Nilsen: The Aonix Perc Raven name describes a future product that will be targeted to the needs of safety-critical development with the Java language. The current Aonix PERC Pico product implements the same architecture and capabilities as the anticipated future Aonix PERC Raven product, but without addressing the unique issues of safety certification. Both products will evolve as the JSR-302 expert group responsible for defining a standard for safety-critical Java completes its work. The general approach to memory management system will not evolve.

With Aonix PERC Pico and Aonix PERC Raven, all temporary objects are allocated on the run-time stack instead of within a garbage-collected heap. This allows a much simpler implementation of the virtual machine, and it forces a discipline on the application developer which enables a more thorough analysis of execution behavior. Programmers are required to annotate Java software to indicate their intentions with respect to temporary object lifetimes, and a special byte-code verifier assures that the program implements these intentions. The enforcement provided by the byte-code verifier assures that the program will not have dangling pointers and guarantees the absence of the scoped-memory exceptions that may be thrown at run time by implementations of the Real-Time Specification for Java.

In comparison with traditional Java, the Aonix PERC Pico technology is much smaller and is generally faster because there is no need for garbage collection coordination. In comparison with the full-fledged Real-Time Specification for Java, Aonix PERC Pico is smaller, faster, and safer. Given its smaller and simpler implementation, it is much more feasible to fully analyze a program's resource usage and timing behavior, which is generally required for safety-critical deployments.

Wong: There are different versions of Perc. How does memory management differ between them?

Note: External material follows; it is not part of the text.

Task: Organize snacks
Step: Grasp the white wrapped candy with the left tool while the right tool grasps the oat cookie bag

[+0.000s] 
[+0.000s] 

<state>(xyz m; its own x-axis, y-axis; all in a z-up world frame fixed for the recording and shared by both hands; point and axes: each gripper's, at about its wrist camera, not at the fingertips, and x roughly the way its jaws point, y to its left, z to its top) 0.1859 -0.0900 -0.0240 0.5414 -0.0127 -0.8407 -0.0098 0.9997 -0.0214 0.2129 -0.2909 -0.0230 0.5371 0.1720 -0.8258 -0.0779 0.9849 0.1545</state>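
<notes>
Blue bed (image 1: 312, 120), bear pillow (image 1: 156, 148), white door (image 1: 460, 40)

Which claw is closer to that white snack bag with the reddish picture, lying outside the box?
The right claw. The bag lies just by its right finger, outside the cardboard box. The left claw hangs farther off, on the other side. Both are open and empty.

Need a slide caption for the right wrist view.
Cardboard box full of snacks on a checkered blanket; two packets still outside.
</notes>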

Nilsen: The key differences in memory management between the different versions of PERC are all described in the answers above.

Wong: What platforms is Perc available on?

Nilsen: PERC is commercially supported on a variety of architectures. Native code compilers are available for Intel x86 architecture, ARM, and PowerPC. Operating system support is available for Green Hills INTEGRITY, Linux, LynuxWorks LynxOS and LOS-178, Microsoft Windows and Windows Mobile, ENEA OSE, Sysgo PikeOS, Wind River VxWorks, and QNX Neutrino.